Не будет никакого Разрушения Границ. Граница – это власть, а те, кто держит власть, никогда ее не отдают. Что, Коля разрушит Границу? Нет, будут только подачки. Вам облегчат переход, разрешат развлекательные поездки, прочие бессмысленные, никому не нужные вещи, но за это придется заплатить. У вас что, плохое было детство? Вы голодали? Вас заставляли работать? Нет! Вы учились, играли, занимались спортом! Вы были счастливы! Но если твой дядя, Марина, доберется до власти, такого детства больше ни у кого не будет! Я понимаю – Ника. Она никогда и не скрывала, что хочет все уничтожить, чтобы не она одна была такой несчастной. Но ты, Марина! Тебе-то зачем? Ты не понимаешь, что мы, старые зубры, – последние нормальные люди в Учреждении? А вот те, кто придет нам на смену, будут настоящими хищниками!

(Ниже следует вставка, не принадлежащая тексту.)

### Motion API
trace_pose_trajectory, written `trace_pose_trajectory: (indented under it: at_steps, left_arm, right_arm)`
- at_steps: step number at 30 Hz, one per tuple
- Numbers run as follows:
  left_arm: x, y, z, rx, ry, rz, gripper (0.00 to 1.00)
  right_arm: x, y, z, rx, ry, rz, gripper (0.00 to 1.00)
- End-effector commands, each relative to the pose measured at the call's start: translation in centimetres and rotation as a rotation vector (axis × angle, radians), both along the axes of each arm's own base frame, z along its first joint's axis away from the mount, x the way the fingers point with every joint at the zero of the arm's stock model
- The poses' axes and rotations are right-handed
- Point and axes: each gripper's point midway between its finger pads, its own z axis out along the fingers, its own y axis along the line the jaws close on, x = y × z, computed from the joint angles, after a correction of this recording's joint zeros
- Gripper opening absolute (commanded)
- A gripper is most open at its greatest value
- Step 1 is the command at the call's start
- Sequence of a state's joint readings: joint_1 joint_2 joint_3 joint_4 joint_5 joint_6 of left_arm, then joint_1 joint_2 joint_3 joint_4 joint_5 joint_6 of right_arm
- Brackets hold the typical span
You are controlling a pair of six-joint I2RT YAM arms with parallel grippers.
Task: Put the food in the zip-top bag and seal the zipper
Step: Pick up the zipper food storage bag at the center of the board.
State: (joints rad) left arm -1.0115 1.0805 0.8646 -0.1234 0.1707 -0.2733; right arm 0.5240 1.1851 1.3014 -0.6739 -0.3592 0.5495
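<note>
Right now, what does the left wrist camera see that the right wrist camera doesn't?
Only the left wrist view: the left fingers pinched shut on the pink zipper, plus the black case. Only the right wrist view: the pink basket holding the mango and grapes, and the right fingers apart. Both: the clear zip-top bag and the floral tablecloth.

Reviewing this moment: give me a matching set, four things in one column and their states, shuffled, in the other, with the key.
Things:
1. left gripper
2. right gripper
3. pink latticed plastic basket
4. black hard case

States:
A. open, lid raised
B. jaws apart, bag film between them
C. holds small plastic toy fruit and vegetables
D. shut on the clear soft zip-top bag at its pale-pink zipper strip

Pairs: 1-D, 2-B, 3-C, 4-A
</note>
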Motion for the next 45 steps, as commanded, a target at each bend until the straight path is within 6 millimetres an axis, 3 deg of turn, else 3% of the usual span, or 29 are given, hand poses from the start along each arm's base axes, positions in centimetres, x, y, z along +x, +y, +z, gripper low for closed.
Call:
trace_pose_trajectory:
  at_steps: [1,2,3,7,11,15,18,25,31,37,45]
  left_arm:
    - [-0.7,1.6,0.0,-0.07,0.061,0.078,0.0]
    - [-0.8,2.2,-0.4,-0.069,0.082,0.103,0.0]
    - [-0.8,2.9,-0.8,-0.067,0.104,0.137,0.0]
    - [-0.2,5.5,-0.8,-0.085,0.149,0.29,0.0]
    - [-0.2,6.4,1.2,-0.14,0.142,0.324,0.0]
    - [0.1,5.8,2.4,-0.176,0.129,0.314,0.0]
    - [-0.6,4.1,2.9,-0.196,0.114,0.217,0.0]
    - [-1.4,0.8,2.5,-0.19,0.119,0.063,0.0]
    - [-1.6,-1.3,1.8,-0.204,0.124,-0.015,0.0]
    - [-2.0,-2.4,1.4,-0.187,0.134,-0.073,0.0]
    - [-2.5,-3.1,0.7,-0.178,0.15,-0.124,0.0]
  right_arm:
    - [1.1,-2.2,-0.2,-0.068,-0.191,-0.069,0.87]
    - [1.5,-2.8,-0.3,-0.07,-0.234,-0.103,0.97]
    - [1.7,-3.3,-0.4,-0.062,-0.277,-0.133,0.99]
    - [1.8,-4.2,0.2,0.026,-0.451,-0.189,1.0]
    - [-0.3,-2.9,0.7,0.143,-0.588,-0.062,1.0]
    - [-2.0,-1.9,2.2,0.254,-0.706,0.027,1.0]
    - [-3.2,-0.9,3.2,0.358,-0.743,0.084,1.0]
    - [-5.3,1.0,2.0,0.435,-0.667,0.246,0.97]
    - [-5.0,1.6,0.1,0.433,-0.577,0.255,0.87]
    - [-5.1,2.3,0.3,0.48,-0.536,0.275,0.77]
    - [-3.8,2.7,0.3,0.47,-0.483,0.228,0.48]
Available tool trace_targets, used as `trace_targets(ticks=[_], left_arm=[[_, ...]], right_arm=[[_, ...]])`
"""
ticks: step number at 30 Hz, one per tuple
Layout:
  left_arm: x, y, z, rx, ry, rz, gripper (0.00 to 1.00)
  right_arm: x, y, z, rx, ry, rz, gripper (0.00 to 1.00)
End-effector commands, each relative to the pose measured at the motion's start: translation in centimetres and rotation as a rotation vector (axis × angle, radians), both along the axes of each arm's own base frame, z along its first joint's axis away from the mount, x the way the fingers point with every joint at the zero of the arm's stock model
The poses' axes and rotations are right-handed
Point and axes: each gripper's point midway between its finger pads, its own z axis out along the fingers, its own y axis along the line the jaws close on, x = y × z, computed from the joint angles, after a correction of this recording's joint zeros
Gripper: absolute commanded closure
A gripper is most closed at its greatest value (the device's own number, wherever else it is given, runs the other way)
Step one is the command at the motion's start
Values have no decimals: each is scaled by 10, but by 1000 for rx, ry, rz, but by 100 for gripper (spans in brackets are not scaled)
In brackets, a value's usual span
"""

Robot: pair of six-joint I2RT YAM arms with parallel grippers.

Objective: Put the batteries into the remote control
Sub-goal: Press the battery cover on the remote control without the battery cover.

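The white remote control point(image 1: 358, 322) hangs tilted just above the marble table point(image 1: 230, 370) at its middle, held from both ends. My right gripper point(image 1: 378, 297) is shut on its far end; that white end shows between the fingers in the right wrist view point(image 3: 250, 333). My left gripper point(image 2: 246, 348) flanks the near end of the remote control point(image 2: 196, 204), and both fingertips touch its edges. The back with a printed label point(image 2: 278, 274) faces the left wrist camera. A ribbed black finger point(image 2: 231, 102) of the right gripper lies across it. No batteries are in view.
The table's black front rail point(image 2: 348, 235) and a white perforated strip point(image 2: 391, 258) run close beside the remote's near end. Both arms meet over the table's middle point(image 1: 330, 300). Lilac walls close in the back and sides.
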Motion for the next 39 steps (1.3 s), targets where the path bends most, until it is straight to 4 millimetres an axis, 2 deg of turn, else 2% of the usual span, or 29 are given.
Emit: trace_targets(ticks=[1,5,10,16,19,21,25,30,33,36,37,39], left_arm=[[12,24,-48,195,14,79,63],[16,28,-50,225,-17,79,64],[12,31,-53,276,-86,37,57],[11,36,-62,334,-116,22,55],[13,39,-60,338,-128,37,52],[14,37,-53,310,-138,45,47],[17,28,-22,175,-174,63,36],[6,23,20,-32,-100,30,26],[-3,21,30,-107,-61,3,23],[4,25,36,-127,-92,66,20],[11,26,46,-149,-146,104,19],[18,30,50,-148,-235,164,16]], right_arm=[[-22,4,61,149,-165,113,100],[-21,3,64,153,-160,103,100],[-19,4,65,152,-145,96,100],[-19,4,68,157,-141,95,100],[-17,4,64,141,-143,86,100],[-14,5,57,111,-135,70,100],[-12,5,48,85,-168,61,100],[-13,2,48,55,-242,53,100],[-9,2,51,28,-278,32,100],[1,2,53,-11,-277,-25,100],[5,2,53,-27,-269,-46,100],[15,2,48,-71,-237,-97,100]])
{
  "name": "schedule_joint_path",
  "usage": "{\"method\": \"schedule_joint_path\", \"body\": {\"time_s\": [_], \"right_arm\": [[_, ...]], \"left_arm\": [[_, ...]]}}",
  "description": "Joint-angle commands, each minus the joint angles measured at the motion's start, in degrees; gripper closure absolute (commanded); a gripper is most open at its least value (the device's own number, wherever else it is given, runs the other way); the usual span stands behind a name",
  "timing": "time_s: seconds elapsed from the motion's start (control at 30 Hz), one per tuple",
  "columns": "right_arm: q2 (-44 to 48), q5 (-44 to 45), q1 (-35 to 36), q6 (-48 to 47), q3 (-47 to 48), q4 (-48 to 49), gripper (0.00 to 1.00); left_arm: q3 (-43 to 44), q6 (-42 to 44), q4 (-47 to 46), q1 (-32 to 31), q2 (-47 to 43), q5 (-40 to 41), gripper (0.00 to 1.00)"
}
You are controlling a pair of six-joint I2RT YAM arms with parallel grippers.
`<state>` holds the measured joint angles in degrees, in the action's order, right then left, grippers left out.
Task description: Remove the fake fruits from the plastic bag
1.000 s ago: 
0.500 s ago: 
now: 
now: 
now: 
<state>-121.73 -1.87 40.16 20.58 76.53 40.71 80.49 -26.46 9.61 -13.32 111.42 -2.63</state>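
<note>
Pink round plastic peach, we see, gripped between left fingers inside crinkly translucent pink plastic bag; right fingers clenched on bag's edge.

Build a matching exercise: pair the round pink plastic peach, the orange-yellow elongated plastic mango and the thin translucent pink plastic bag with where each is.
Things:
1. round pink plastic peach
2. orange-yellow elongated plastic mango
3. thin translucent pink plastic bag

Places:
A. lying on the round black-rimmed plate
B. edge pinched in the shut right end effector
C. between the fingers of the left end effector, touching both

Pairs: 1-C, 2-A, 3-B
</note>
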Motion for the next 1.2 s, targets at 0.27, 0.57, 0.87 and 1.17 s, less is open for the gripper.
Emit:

Лёва почти не слушает Юрия Устиновича. Главное – Марина снова рядом, пусть и ненадолго.
– Может, и так, – отвечает Марина. – Может, убив вас, мы откроем дорогу людям, которые еще хуже. Но вам я верить больше не могу. Было слишком много лжи.
– И что же, – говорит Ищеев, и его голос внезапно гаснет, – вы просто возьмете и убьете старого человека? Убьете так, чтобы у меня больше ничего не было? Я прожил долгую жизнь, я не заслужил исчезнуть после Перехода. Если хотите меня убить – убейте снаружи Станции.
– Мы не хотим рисковать, – говорит Ника. – Мы много раз убивали Орлока, и не хотим убивать вас снова и снова.
– Погодите! – Юрий Устинович поднимается. – Погодите! Да, я застрелил Лёву – но это было честно, у него тоже был пистолет, а я безоружен! Должны же у вас быть какие-то представления о чести, о благородстве, в конце концов.
Может, он и прав, думает Лёва. Когда мушкетеры убивали миледи, они привели палача. А мы? Мы просто убийцы.
– И что, вы хотите честного поединка? – говорит Марина. – Простите, но этому меня в вашей Академии не учили.
Отдача еще плотнее впечатывает Марину в Лёвины объятья. Сквозь сизый дым выстрела Лёва видит, как оседает Юрий Устинович, сам превращается в голубоватый дымок, не успев коснуться пола. И в этом сизо-голубом дыму Лёва разворачивает Марину к себе и наконец-то целует.
Заливается серебристый звонок. Маленькая девочка в платье с белым передником изо всех сил размахивает колокольчиком и чуть было не попадает им в лоб выпускнику, на плече которого сидит. Парень придерживает первоклашку за ноги, чтобы не свалилась, и нервно улыбается. Боится уронить, думает Марина и снова находит взглядом Шурку. Вот она, среди других выпускников, в белом платье, в туфлях на высоком каблуке, на солнце вспыхивают волосы – рыжие, как у Лёвы.
Марина вспоминает, что на ее выпускной им не разрешили приходить в своих платьях – только в парадной школьной форме. Платья, мол, вечером, на прощальный бал. Марина тогда страшно расстроилась – ух, какое у нее было красивое мертвое платье, хотелось его надеть прямо с утра! А девчонки в Шуркином классе все в платьях – везет им! Каких-то пять лет прошло, а как все изменилось! И, если честно, даже не за пять лет, а за последний год, где-то с Фестиваля…
По традиции сделав круг по школьному двору, выпускники заходят в школу: в актовом зале им будут вручать дипломы и грамоты. В толпе родителей Марина нос к носу сталкивается с Олей Ступиной. На Оле сегодня темно-синее мертвое платье, по Олиным меркам довольно скромное: без декольте и с юбкой до колена.
– Привет, – говорит Марина. – Пришла проведать родную школу?
– Типа того, – отвечает Ступина. – У меня младший брат выпускается, решила заглянуть. А ты?
– А у меня Шурка, – говорит Марина. – Лёвина сестра.
– А, ну да, – Ступина достает из сумочки пачку «Мальбрука». – Будешь?
Марина качает головой.
– Хорошие, – говорит Ступина, затягиваясь, – инглийские. Нам удалось договориться, чтобы с будущего месяца их продавали в обычных киосках.
– Дорогие, небось, будут.
– Конечно! Мы же их на мертвые деньги покупаем, не на наши.